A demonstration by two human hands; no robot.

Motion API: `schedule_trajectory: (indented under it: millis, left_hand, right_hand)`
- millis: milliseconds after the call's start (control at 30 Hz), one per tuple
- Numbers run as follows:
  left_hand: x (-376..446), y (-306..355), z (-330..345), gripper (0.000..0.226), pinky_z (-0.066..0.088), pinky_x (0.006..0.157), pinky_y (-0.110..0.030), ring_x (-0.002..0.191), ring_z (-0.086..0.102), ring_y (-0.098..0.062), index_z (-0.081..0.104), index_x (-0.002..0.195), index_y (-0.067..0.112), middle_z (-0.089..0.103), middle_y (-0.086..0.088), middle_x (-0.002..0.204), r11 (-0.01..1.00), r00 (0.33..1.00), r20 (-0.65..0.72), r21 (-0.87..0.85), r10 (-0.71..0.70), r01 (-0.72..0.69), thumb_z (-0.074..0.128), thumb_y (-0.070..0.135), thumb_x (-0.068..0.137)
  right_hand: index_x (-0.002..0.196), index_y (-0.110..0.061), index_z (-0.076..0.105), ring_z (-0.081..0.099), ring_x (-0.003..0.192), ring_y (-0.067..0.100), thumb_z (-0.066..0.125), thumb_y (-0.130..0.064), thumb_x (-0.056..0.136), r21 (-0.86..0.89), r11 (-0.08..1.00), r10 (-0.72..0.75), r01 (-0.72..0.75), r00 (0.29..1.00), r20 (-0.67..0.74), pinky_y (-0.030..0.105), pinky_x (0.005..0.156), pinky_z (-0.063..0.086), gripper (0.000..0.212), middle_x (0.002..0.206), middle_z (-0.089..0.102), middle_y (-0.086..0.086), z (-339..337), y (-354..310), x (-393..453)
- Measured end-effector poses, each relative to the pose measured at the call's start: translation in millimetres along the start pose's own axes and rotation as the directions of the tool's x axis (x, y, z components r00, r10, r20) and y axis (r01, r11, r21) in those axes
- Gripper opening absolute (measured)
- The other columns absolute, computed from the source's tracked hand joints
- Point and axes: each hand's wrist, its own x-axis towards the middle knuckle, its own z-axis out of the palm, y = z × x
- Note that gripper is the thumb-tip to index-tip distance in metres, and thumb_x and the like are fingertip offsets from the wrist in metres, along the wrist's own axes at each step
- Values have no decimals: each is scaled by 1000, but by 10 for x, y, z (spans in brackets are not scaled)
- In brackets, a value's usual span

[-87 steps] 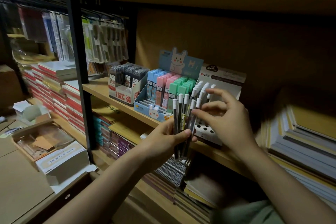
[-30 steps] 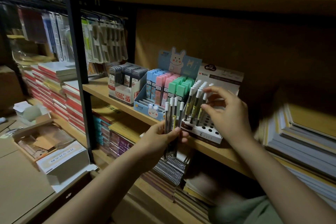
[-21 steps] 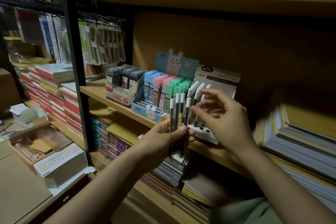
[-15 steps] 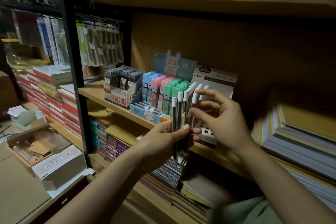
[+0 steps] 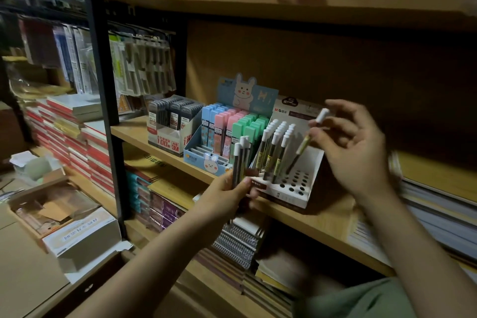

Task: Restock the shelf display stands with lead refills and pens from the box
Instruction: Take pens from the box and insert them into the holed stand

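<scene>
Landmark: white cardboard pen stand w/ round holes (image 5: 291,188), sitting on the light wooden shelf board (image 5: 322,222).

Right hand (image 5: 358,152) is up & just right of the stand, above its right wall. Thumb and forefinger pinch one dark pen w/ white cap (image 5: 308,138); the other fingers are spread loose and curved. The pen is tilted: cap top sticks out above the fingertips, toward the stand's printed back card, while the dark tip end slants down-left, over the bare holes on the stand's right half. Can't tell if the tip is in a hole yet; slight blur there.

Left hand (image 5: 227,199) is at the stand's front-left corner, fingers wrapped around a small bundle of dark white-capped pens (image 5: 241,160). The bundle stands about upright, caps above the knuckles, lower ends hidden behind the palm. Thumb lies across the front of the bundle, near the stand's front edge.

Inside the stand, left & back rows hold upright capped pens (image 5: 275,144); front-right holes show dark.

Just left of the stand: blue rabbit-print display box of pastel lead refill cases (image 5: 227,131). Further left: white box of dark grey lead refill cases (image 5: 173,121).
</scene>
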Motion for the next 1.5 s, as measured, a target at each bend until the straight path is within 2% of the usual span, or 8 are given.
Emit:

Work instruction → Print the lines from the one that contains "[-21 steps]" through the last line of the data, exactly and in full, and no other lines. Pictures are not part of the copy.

Worked solution →
[-21 steps] 
[-15 steps] 
[+0 steps] 

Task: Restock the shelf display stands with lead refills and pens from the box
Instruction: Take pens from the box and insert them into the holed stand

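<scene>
Landmark: white cardboard pen stand w/ round holes (image 5: 291,188), sitting on the light wooden shelf board (image 5: 322,222).

Right hand (image 5: 358,152) is up & just right of the stand, above its right wall. Thumb and forefinger pinch one dark pen w/ white cap (image 5: 308,138); the other fingers are spread loose and curved. The pen is tilted: cap top sticks out above the fingertips, toward the stand's printed back card, while the dark tip end slants down-left, over the bare holes on the stand's right half. Can't tell if the tip is in a hole yet; slight blur there.

Left hand (image 5: 227,199) is at the stand's front-left corner, fingers wrapped around a small bundle of dark white-capped pens (image 5: 241,160). The bundle stands about upright, caps above the knuckles, lower ends hidden behind the palm. Thumb lies across the front of the bundle, near the stand's front edge.

Inside the stand, left & back rows hold upright capped pens (image 5: 275,144); front-right holes show dark.

Just left of the stand: blue rabbit-print display box of pastel lead refill cases (image 5: 227,131). Further left: white box of dark grey lead refill cases (image 5: 173,121).
</scene>
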Motion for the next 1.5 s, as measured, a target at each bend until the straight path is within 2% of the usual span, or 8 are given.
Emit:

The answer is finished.